§ Task prompt: Locate the word "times" in the entries below, then gather every line that holds it.

Items listed in a dataset
┏━━
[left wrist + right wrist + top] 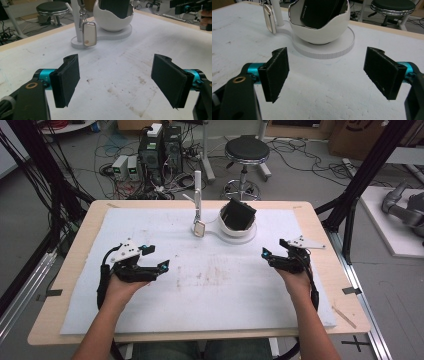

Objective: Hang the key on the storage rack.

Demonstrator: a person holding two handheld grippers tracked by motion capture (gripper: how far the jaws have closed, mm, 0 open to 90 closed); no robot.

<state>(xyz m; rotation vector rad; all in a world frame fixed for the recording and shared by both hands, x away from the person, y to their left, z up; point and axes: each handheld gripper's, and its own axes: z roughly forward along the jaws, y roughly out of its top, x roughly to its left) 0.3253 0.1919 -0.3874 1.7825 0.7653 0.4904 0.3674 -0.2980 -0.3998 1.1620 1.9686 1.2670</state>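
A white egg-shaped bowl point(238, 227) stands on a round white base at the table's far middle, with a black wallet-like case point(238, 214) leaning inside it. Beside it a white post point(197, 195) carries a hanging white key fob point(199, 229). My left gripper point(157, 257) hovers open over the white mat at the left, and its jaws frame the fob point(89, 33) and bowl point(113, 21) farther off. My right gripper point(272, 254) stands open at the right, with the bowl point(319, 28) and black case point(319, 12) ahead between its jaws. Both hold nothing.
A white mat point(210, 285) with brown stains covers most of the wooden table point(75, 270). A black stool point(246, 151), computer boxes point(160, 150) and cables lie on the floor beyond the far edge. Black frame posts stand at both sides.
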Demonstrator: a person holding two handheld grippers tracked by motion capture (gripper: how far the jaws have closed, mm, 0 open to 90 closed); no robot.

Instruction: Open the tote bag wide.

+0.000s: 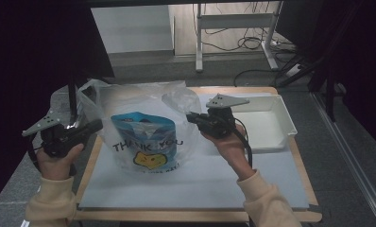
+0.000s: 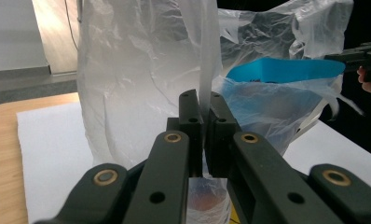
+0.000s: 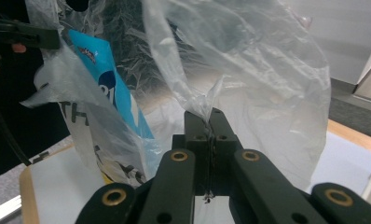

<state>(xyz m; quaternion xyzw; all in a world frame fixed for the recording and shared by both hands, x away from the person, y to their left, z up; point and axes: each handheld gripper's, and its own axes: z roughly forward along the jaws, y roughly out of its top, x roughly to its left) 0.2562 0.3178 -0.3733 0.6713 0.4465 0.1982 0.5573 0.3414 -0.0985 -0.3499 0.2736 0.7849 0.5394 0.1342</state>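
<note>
Your left gripper (image 1: 97, 126) is clamped on the bag (image 1: 143, 118)'s left handle, at centre left of the high view. Right gripper (image 1: 190, 116) is pinched shut on the right handle, centre frame. Bag stands on the white mat (image 1: 176, 189), mouth held apart, blue pouch (image 1: 146, 137) inside. White tray (image 1: 271, 123) sits at right.

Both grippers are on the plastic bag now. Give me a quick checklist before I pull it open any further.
1. Left gripper shut on bag edge: ok.
2. Right gripper shut on the opposite edge: ok.
3. Blue pouch inside the bag, upright: ok.
4. Bag bottom resting on the mat: ok.
5. Tray apart from the bag: ok.
6. Plastic tearing at the pinch points: cannot tell.
</note>
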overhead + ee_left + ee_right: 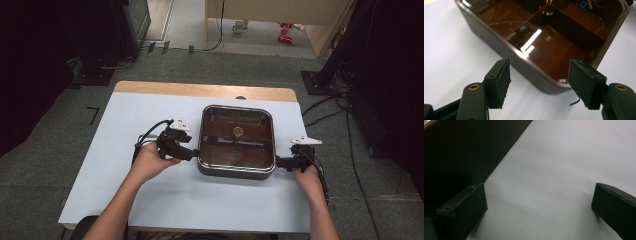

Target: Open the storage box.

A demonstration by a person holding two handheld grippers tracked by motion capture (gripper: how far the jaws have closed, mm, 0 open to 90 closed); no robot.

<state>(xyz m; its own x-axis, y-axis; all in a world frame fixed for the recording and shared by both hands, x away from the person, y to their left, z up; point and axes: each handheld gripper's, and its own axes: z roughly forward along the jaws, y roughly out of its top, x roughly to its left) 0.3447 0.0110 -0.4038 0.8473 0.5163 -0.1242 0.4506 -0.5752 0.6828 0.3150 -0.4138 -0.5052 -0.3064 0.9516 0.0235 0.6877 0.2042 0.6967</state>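
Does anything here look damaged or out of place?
Yes: the pad on one finger of the left gripper looks frayed and ragged at its edge. The pan sits squarely on the table, and nothing is spilled.

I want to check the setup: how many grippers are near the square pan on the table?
2. The left gripper is at the left side of the square pan; the right gripper is at its right front corner.
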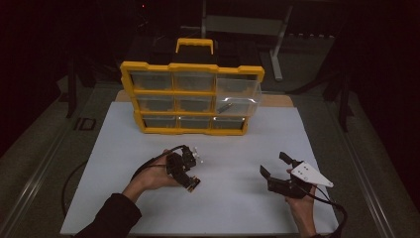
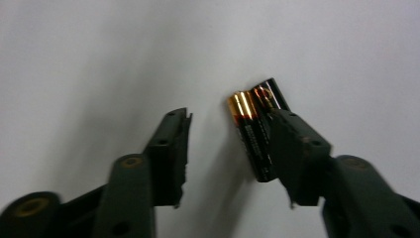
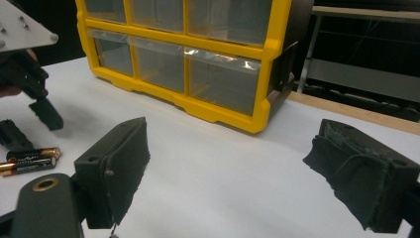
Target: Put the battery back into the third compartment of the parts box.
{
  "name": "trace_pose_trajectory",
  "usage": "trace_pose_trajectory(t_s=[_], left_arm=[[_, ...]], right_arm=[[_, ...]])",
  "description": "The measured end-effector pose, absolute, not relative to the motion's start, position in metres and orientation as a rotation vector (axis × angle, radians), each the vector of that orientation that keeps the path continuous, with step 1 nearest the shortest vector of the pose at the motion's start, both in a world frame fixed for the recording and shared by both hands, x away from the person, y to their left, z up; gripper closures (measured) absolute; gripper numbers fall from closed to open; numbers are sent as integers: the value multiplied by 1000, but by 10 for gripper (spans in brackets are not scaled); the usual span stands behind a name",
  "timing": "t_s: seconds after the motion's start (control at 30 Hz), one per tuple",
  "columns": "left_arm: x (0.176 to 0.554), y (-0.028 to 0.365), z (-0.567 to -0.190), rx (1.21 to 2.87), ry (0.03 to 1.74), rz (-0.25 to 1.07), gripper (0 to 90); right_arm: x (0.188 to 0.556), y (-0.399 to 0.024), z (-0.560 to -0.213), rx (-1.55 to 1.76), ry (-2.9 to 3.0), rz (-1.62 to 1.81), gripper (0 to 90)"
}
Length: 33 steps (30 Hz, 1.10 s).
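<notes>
Centrally on the white table (image 1: 233, 198) stands a yellow drawer organiser (image 1: 192, 97) with clear drawers and a yellow handle on top; its upper right drawer (image 1: 237, 94) is pulled out toward the person, and a small pale object lies inside it, too small to identify. Near the organiser's front, on the person's left side, the left gripper (image 2: 230, 136) points down at the table with its jaws spread apart, holding nothing. Two black-and-copper batteries (image 2: 255, 129) lie side by side, touching each other, on the table between those jaws, right against the inner face of one jaw. Farther from the organiser's front, on the right side, the right gripper (image 1: 274, 165) hovers with its jaws wide apart and empty, aimed toward the organiser.
</notes>
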<state>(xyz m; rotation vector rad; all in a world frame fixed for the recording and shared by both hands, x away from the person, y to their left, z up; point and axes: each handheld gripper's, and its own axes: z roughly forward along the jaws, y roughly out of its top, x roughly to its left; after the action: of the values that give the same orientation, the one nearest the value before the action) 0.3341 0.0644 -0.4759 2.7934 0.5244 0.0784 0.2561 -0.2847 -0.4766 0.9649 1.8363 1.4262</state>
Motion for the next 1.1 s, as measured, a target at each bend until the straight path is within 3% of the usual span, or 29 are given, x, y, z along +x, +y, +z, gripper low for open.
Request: trace_pose_trajectory(t_s=[0.37,1.1], left_arm=[[333,60,-488,2826,554,73,773],[333,61,-488,2825,533,66,780]], right_arm=[[256,-285,-477,965,1837,1424,137],[256,-285,-477,965,1837,1423,139]])
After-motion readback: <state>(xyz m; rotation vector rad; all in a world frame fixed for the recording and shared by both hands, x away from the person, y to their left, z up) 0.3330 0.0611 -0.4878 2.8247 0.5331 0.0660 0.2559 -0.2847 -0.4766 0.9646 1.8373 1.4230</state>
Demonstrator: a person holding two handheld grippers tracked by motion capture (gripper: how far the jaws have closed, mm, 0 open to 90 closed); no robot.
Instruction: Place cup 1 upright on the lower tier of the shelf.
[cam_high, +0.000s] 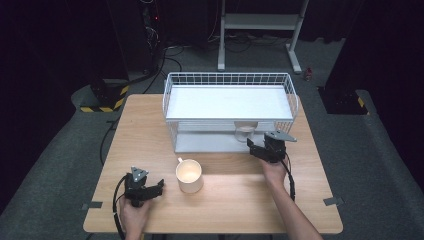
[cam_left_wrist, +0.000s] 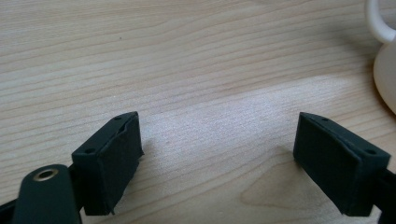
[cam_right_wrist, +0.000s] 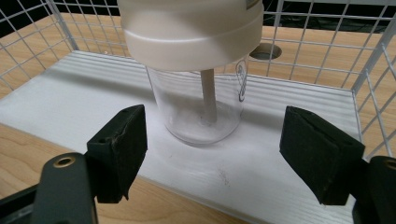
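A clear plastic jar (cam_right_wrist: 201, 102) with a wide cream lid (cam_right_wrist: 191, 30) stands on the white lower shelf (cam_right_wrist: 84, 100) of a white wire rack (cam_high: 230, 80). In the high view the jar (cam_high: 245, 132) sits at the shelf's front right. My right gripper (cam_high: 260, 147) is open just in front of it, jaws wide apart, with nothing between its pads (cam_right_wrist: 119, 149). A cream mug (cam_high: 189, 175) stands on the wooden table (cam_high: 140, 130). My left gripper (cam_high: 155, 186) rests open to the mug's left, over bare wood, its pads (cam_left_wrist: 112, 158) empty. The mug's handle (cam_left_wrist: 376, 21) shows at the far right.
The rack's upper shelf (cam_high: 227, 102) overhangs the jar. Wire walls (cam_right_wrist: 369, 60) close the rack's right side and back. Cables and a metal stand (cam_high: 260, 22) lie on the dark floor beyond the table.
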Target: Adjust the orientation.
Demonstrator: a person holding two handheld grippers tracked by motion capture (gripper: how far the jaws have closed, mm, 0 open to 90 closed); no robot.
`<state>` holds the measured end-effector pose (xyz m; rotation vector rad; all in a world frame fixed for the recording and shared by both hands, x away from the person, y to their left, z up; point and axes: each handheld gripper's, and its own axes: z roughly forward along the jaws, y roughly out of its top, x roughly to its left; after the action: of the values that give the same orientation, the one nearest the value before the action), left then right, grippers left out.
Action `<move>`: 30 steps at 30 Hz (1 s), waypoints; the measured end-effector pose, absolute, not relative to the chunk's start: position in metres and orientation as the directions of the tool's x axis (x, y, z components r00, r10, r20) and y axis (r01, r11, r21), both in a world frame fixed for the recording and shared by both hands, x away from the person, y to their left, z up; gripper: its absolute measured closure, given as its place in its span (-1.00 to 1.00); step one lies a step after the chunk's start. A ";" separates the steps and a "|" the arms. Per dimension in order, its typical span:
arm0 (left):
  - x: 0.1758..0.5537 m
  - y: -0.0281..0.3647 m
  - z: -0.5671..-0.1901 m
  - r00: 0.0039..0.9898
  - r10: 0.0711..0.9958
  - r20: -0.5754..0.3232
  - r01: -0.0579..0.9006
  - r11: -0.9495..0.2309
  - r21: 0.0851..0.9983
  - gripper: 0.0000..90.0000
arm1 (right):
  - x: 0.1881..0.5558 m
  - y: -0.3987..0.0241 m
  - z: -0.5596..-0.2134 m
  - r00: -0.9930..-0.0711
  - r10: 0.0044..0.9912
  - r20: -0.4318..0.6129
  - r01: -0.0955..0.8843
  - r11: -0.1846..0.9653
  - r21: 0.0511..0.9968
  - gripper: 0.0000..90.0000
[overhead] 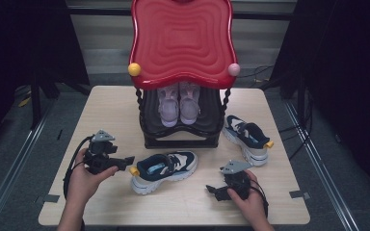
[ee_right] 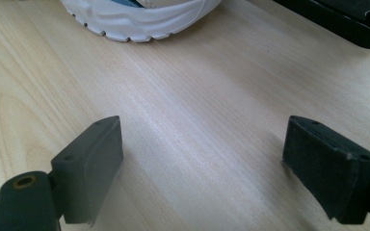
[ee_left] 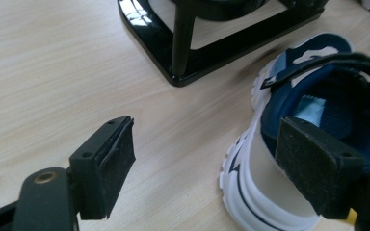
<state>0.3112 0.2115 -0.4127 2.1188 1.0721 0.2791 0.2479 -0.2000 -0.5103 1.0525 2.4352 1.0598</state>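
Note:
A navy and white sneaker (overhead: pixel 166 168) lies on its sole at the front middle of the table, heel with a yellow tab toward my left gripper (overhead: pixel 127 160). That gripper is open beside the heel. In the left gripper view my left gripper (ee_left: pixel 204 159) hangs over the bare wood, its right pad in front of the sneaker's (ee_left: pixel 318 96) heel, not pressing it. My right gripper (overhead: pixel 211 188) rests low near the front right, open. In the right gripper view only wood lies between the jaws of my right gripper (ee_right: pixel 202 163), and the sneaker's white sole (ee_right: pixel 139 19) is ahead.
A black shoe rack (overhead: pixel 180 137) with a red wavy roof (overhead: pixel 182 41) stands at the table's back middle, holding a pair of lilac shoes (overhead: pixel 179 103). A second navy sneaker (overhead: pixel 248 137) lies right of the rack. The rack's base (ee_left: pixel 192 53) is close ahead of the left gripper.

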 end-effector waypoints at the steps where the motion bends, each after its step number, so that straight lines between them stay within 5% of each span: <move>1: 0.311 0.211 -0.410 0.633 0.763 -0.135 0.609 -0.382 0.696 -0.51 | 0.248 -0.200 -0.510 -0.694 0.719 0.027 0.510 0.465 0.724 -0.70; 30: 0.313 0.167 -0.421 0.709 0.687 -0.159 0.593 -0.460 0.660 -0.33 | 0.248 -0.200 -0.510 -0.694 0.720 0.028 0.511 0.464 0.723 -0.70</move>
<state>0.3131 0.1668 -0.4215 2.1978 0.9686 0.1678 0.2479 -0.2000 -0.5103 1.0524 2.4350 1.0597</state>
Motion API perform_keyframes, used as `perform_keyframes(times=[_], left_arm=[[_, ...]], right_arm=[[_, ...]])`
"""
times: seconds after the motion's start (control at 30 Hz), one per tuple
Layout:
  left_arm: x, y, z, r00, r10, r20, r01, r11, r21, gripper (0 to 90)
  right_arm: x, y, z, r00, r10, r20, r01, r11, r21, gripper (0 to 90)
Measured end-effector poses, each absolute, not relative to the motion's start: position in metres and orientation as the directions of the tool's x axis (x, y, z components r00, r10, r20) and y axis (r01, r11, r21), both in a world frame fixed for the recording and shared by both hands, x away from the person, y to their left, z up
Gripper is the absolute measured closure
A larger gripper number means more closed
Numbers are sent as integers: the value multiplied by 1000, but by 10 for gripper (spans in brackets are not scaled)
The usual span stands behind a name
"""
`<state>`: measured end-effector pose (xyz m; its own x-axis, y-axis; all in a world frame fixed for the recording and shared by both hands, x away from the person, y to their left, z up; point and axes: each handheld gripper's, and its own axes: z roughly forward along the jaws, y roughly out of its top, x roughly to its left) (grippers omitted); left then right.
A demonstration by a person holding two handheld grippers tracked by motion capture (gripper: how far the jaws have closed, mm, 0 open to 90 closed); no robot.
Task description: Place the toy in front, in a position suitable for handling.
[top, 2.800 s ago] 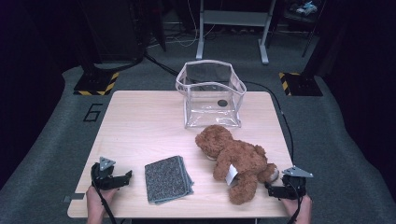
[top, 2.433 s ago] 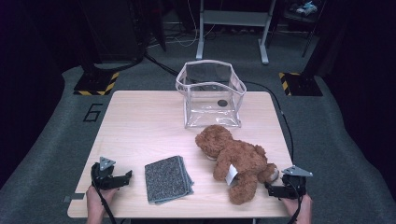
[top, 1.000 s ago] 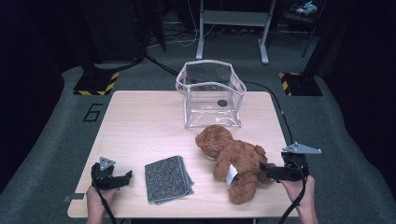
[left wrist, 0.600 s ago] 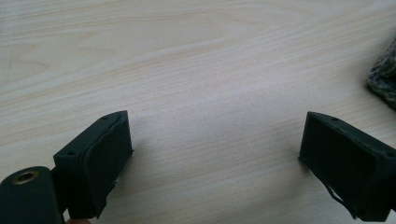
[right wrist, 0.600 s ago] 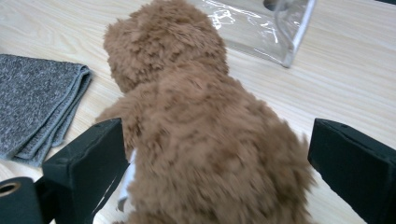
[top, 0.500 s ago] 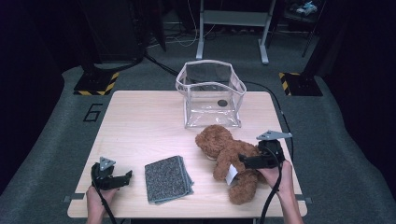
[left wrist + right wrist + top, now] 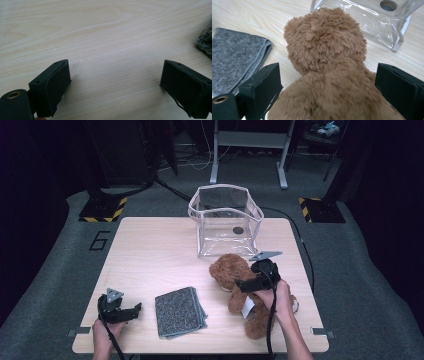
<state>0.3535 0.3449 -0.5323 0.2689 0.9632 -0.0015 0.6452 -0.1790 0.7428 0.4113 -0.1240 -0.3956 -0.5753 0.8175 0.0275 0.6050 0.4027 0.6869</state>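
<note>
A brown teddy bear [image 7: 235, 275] lies on the table's right half, head toward the clear bag. My right gripper [image 7: 241, 285] hovers over its torso, open, jaws on either side of the bear's body [image 7: 329, 82] just below the head. A folded grey cloth [image 7: 180, 311] lies near the front edge; its corner [image 7: 234, 62] appears left of the bear. My left gripper [image 7: 131, 311] rests open at the front left, with bare wood between its jaws [image 7: 115, 82]. A clear plastic bag [image 7: 226, 220] stands open at the table's back centre.
The wooden table [image 7: 150, 255] has bare room across its left and middle. A dark round spot [image 7: 238, 230] shows on the bag's wall. Cables trail off the table's right edge and across the grey floor behind. The cloth's edge [image 7: 205, 40] lies right of the left gripper.
My right gripper has risen from the table's front right corner and moved left and forward over the bear's torso. The left gripper, cloth, bear and bag have stayed put.
</note>
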Motion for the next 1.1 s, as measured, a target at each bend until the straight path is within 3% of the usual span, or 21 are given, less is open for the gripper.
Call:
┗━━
§ Task result:
Motion API perform_keyframes, used as `perform_keyframes(times=[_], left_arm=[[_, ...]], right_arm=[[_, ...]])`
times: seconds after the motion's start (control at 30 Hz), one per tuple

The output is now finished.